[ACTIVITY]: Below is a listing; repeat exactly the lines from the one containing "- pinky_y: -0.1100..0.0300" to the one containing "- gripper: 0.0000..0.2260", both included.

[PROVIDED DATA]:

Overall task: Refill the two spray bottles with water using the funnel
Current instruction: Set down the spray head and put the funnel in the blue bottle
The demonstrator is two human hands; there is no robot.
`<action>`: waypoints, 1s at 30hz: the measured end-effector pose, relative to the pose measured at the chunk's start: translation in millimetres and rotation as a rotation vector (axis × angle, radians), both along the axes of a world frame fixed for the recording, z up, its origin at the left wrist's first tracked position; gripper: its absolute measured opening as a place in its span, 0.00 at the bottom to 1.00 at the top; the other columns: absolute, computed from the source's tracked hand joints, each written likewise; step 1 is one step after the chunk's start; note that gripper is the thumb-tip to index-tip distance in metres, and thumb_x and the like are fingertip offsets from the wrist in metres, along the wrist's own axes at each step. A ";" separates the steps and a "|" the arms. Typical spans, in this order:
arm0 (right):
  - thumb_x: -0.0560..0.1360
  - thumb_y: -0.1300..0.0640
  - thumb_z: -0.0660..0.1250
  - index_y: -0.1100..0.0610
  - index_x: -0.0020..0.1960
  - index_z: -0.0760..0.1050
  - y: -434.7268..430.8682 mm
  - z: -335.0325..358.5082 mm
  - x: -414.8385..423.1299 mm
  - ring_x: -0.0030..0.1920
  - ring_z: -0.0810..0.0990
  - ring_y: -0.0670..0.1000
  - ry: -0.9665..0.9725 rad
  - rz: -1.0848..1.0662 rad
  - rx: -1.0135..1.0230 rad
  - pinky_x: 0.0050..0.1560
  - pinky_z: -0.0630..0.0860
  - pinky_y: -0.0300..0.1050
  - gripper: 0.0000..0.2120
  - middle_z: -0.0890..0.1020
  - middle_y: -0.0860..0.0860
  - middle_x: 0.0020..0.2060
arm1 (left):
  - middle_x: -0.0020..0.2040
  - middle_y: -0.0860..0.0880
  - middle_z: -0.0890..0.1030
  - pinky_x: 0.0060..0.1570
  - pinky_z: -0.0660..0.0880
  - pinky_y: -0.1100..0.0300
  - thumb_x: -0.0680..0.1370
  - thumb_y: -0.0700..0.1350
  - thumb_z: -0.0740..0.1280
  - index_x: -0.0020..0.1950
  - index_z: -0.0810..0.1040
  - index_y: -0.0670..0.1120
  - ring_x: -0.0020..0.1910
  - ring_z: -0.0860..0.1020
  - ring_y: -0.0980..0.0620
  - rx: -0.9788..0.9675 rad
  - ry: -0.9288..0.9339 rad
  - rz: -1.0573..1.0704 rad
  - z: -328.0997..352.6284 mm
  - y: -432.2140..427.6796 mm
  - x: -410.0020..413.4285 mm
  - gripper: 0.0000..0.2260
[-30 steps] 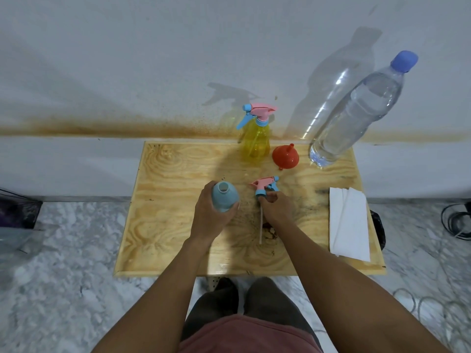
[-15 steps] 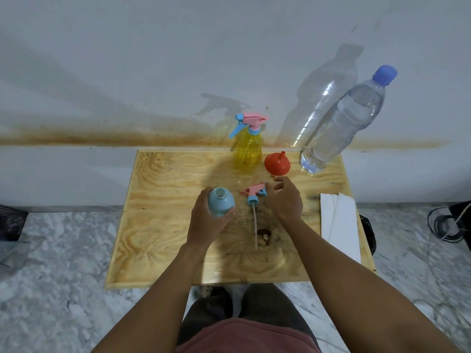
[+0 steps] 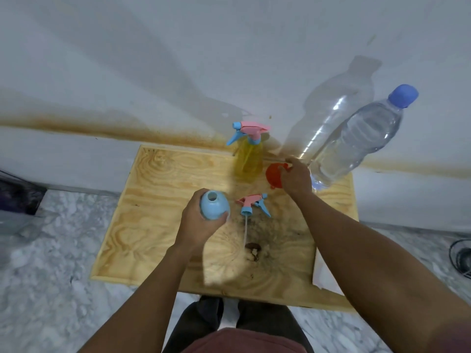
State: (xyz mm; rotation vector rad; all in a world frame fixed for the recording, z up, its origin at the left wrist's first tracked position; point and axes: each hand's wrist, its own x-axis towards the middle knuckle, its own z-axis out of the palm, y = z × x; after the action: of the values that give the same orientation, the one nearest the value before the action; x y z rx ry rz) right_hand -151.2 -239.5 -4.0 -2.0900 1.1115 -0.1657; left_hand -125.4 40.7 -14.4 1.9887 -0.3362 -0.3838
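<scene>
My left hand grips the blue spray bottle, which stands upright with its neck uncapped. Its pink-and-blue spray head lies on the wooden table just right of it, dip tube pointing toward me. My right hand has its fingers curled round the red funnel at the back of the table. The yellow spray bottle stands capped to the left of the funnel. A large clear water bottle with a blue cap stands right behind my right hand.
A white folded cloth lies at the table's right edge, mostly hidden by my right forearm. A dark stain marks the table centre. The white wall rises right behind the table. Marble floor surrounds it; cables lie at far right.
My right hand let go of the spray head, left it on the table, and reached back to the red funnel. My left hand stayed on the blue bottle.
</scene>
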 end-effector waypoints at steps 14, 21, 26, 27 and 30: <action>0.80 0.51 0.66 0.58 0.55 0.82 33.9 25.7 -51.5 0.47 0.80 0.49 -0.269 -0.178 -0.039 0.50 0.72 0.40 0.12 0.83 0.50 0.47 | 0.61 0.54 0.76 0.52 0.78 0.59 0.69 0.49 0.80 0.67 0.71 0.53 0.56 0.77 0.57 0.017 0.008 -0.016 0.8 3.1 -2.8 0.30; 0.81 0.54 0.66 0.56 0.49 0.84 80.7 66.7 -80.9 0.40 0.81 0.46 -0.528 -0.243 0.562 0.42 0.80 0.41 0.10 0.85 0.50 0.41 | 0.70 0.60 0.66 0.51 0.66 0.78 0.72 0.56 0.76 0.77 0.62 0.54 0.66 0.66 0.62 0.052 0.006 -0.078 28.4 16.5 -1.6 0.37; 0.81 0.56 0.64 0.59 0.44 0.81 110.3 99.6 -65.5 0.35 0.75 0.46 -0.616 -0.176 1.060 0.41 0.76 0.42 0.12 0.78 0.51 0.35 | 0.64 0.52 0.79 0.52 0.67 0.81 0.79 0.51 0.69 0.69 0.75 0.52 0.63 0.75 0.56 -0.124 -0.107 -0.026 69.8 20.5 14.1 0.18; 0.82 0.56 0.63 0.60 0.43 0.80 116.7 104.3 -60.7 0.34 0.73 0.46 -0.620 -0.154 1.132 0.40 0.75 0.41 0.12 0.76 0.51 0.34 | 0.60 0.52 0.81 0.54 0.68 0.78 0.80 0.50 0.69 0.66 0.78 0.52 0.61 0.77 0.57 -0.149 -0.087 -0.033 79.0 18.5 19.7 0.14; 0.81 0.56 0.63 0.58 0.42 0.79 135.0 109.4 -48.1 0.31 0.75 0.45 -0.600 -0.111 1.222 0.41 0.73 0.41 0.12 0.77 0.49 0.32 | 0.50 0.53 0.85 0.54 0.74 0.68 0.80 0.48 0.69 0.57 0.83 0.50 0.51 0.81 0.60 -0.208 0.069 -0.100 103.0 9.5 35.4 0.07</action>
State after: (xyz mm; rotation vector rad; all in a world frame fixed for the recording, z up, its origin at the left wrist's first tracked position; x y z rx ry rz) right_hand -199.4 -104.6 105.3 -0.7979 0.6509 -0.1059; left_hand -89.9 50.2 88.6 1.7560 -0.4161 -0.4607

[YOUR SOLUTION]:
  - pinky_y: -0.1100..0.0300
  - thumb_x: -0.0680..0.1370
  - thumb_y: -0.0700..0.1350
  - thumb_z: -0.0740..0.1280
  - index_x: -0.0020..0.1950
  - index_z: -0.0810..0.1040
  - index_y: -0.0670..0.1120
  - ring_x: -0.0020..0.1910
  - ring_z: -0.0860..0.1020
  - ring_y: -0.0980..0.0620
  - rx: -0.9788..0.9675 rad
  - ry: -0.9288..0.9339 rad
  - rz: -1.0573..1.0704 rad
  - z: -328.0997..352.6284 mm
  - y: -432.2140..427.6796 mm
  - x: -410.0020..413.4285 mm
  - gripper: 0.0000..0.2260

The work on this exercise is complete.